Summary: Tax expenditures have been at the forefront of policy discussions on tax reforms. Recent global developments including the agreement on Global Minimum Tax (2021) and United Nations initiative to align tax expenditures with sustainable development goals (2021) have provided a fresh impetus to the discussions. Following the Paris agreement on climate change (2015) to contain global warming, countries have also agreed at COP26 (2021) and COP27 (2022) to accelerate efforts to phase-out of inefficient fossil fuel subsidies, significant proportion of which are forgone consumption taxes (IMF, 2021). Along with these developments, global economic crisis precipitated by the pandemic and ongoing conflicts has pushed many countries into fiscal stress, particularly those with low revenue mobilization levels. Since tax expenditures are a leading cause for low fiscal effort for many developing economies, their reform has emerged as one of the key policy options to enhance domestic revenue mobilization.  

Asante, Kumi & Kodom (2024). Post-COVID economic crisis, citizen-state relations, and the Electronic Transactions Levy (E.Levy) controversy in Ghana. World Development Perspectives. 

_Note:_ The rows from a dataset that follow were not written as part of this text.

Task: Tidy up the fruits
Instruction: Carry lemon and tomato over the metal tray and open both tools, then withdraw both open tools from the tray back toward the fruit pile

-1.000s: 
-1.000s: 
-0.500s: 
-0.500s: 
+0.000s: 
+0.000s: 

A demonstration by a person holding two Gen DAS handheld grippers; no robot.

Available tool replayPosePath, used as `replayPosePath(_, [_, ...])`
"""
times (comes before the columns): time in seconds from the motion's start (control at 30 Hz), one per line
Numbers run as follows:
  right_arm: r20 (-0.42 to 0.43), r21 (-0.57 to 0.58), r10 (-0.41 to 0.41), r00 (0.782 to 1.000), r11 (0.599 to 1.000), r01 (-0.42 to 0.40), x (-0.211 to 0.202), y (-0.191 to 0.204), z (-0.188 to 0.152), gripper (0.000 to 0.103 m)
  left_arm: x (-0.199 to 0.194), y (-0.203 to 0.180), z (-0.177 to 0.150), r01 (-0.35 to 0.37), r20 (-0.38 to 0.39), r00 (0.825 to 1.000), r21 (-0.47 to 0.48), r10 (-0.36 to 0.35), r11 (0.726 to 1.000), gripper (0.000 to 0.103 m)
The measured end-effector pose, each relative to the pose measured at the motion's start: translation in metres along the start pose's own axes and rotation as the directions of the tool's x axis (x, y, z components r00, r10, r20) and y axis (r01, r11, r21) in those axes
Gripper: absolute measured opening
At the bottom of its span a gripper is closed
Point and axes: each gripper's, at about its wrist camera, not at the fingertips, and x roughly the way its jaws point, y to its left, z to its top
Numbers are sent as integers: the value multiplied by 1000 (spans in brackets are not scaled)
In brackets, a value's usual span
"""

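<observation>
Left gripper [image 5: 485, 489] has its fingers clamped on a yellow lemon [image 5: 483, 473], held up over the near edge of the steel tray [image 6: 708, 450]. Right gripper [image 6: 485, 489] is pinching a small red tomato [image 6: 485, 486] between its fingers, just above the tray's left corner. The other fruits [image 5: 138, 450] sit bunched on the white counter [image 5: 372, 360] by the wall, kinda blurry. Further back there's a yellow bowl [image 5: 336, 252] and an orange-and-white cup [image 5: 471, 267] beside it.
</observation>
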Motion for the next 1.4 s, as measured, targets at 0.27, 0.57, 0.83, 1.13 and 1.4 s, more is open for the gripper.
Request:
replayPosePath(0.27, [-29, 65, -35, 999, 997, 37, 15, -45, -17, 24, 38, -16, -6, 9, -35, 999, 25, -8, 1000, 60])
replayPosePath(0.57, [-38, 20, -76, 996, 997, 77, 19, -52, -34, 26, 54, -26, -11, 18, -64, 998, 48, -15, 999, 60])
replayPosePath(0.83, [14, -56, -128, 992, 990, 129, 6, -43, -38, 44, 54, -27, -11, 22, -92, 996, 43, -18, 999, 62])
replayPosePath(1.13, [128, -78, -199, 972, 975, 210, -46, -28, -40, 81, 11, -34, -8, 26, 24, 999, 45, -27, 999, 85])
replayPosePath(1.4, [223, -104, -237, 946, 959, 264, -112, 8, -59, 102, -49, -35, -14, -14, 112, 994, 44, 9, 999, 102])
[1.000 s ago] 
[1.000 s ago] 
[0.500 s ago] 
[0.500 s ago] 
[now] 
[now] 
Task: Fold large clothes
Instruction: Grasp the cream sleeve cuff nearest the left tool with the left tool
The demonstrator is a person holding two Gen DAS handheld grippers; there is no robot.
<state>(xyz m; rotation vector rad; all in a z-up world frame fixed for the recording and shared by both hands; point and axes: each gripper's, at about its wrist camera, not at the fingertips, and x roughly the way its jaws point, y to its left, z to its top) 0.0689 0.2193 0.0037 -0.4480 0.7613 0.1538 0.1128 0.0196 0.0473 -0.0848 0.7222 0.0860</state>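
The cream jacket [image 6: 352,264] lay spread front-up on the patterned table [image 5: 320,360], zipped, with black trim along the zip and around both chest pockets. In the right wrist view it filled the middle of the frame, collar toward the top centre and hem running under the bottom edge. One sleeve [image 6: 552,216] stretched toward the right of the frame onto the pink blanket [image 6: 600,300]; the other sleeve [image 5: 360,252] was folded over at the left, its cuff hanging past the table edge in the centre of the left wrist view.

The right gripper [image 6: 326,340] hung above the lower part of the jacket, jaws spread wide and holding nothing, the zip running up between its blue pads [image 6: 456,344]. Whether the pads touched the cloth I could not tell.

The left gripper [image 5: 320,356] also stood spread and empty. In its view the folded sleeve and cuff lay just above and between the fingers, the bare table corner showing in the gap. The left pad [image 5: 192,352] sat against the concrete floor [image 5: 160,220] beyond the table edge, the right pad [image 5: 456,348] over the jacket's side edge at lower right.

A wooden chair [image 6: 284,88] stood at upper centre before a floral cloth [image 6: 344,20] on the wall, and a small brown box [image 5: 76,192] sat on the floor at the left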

Summary: In 2021, the Government of Ghana sparked controversy by introducing the Electronic Transactions Levy (E-Levy) as part of an aggressive programme of revenue mobilisation in response to the debt-induced economic crisis that swept through the Global South in the wake of the COVID-19 pandemic. This paper contributes to the literature on the politics of economic crisis by demonstrating the consequences of prioritising revenue mobilisation over social protection during times of economic shocks. Drawing on in-depth interviews with a range of respondents, we argue that the outrage triggered by the introduction of the E-levy was rooted in longstanding grievances against the lack of reciprocity in citizen-state relations and an apparent breakdown of the fiscal contract. The tax provoked denunciatory narratives of economic mismanagement and government insensitivity, thereby underscoring the crisis of political legtimacy in Ghana. By ‘loosening the safety net’ and ‘tightening the tax net’ at a time when the country was battling an economic crisis and still grappling with the fallouts of the COVID-19 pandemic, the government created the conditions that exacerbated the already fraught citizen-state relations. Given the low tax morale, citizens are actively adopting various strategies to avoid paying the tax, including reverting to the use of cash and reducing the value and frequency of transactions.  

Gwaindepi (2023). Taxation in Africa since colonial times. In The History of African Development, edited by Frankema, Hillbom, Kufakurinani & Selhausen. 

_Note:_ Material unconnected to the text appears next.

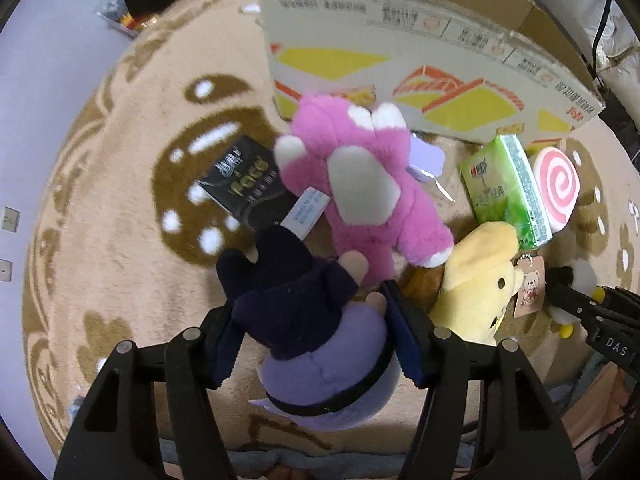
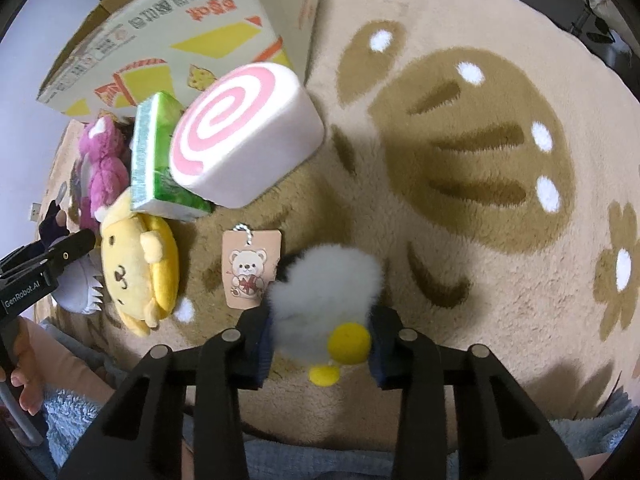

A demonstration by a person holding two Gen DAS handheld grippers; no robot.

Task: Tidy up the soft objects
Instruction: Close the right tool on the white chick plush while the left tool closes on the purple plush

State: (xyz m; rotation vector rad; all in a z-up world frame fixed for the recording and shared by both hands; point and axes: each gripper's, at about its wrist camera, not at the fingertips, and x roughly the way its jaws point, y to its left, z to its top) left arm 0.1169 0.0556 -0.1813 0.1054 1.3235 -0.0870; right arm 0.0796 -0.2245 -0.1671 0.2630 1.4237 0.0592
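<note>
My left gripper [image 1: 316,344] is shut on a purple plush doll [image 1: 316,344] with a dark navy hood, held over the rug. My right gripper [image 2: 322,340] is shut on a fluffy white penguin plush [image 2: 324,296] with yellow feet. A pink plush bear [image 1: 360,176] lies just beyond the doll. A yellow plush dog [image 1: 476,280] lies to its right and also shows in the right wrist view [image 2: 136,268]. A pink-swirl roll cushion [image 2: 244,132] leans on a green tissue pack [image 2: 154,156].
A cardboard box [image 1: 420,40] with yellow and orange print stands at the back, its flap hanging forward. A black packet [image 1: 244,184] lies on the beige patterned rug [image 2: 480,160]. A bear tag [image 2: 250,268] lies beside the penguin. Grey floor [image 1: 40,80] lies to the left.
</note>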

Summary: Taxation is the primary way governments raise the revenue needed to fund public goods and services such as health care, education, and infrastructure, and to maintain law and order. African countries raise very low tax revenues today and lag behind other regions, also compared to other developing regions such as South Asia, Southeast Asia and Latin America. It is expected that low-income countries raise low absolute amounts of tax revenues compared to rich countries, but the issue is that African countries also raise a smaller proportion of revenue as shares of their incomes than other regions. The Gross Domestic Product (GDP) shows the monetary value of the national output of goods and services each year, and it is usually treated as a reasonable proxy for the tax base of each country. Since the 1980s, Africa’s average tax to GDP share has barely reached 15 percent, while it is around 21 percent in Latin American countries and above 34 percent in high-income countries. Policy and research debates continue to seek an understanding of why African governments perform relatively poorly in raising taxes.